**REQUIREMENT**
Extract from the entries below, exactly as given, only the lines from the line containing "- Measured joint" to the line containing "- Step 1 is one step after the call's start", both lines included.

### DATA PROVIDED

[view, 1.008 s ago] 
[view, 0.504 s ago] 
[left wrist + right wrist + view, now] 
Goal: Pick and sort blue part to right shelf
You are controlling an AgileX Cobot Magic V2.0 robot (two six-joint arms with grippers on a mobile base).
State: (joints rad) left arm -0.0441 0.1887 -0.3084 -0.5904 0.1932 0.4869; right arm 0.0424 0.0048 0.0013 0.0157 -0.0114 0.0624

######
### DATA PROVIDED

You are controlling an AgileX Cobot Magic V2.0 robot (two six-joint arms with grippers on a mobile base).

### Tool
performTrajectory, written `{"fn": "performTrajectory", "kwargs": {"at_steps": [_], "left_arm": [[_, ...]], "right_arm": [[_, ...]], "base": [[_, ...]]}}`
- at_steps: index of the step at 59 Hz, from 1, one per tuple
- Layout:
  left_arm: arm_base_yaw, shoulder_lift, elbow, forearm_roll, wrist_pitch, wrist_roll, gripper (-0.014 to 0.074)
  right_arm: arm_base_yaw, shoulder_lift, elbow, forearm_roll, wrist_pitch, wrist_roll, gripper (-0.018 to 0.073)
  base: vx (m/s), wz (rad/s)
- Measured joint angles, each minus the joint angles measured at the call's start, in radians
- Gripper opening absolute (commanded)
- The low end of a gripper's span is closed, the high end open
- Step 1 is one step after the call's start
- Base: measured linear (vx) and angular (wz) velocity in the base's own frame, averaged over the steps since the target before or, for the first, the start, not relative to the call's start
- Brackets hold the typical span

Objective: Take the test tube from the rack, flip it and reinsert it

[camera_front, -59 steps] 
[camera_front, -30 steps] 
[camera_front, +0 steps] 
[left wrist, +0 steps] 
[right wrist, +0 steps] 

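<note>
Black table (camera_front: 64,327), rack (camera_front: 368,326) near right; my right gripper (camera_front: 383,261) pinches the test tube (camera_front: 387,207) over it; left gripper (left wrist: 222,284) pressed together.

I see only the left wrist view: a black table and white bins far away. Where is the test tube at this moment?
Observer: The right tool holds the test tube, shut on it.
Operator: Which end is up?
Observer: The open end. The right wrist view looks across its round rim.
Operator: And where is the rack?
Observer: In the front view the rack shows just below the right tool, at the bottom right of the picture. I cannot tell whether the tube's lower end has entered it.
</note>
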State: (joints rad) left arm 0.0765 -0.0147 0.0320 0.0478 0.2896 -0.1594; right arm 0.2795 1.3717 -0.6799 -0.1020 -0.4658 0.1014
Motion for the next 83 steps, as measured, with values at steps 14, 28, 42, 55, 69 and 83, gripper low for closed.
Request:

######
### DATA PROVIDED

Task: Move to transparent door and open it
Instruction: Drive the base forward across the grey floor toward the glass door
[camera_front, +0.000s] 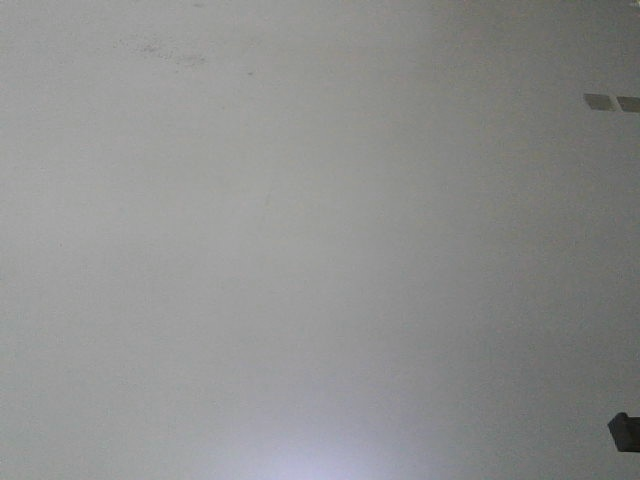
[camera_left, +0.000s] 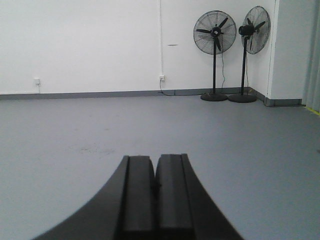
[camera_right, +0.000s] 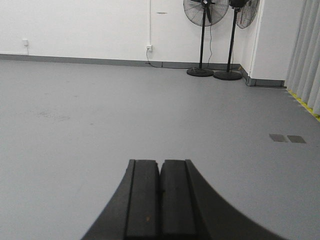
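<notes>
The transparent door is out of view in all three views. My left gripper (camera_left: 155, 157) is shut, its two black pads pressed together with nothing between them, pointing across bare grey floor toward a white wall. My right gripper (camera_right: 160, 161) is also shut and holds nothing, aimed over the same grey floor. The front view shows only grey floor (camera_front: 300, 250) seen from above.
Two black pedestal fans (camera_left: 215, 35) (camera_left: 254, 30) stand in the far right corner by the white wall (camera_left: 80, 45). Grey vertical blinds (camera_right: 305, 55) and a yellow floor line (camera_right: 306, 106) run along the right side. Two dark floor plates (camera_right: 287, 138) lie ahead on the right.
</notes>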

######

**ANSWER SPACE**
- Measured joint angles, each minus the joint angles measured at the call's start, in radians
- Gripper opening absolute (commanded)
- The low end of a gripper's span is closed, the high end open
- Step 1 is one step after the call's start

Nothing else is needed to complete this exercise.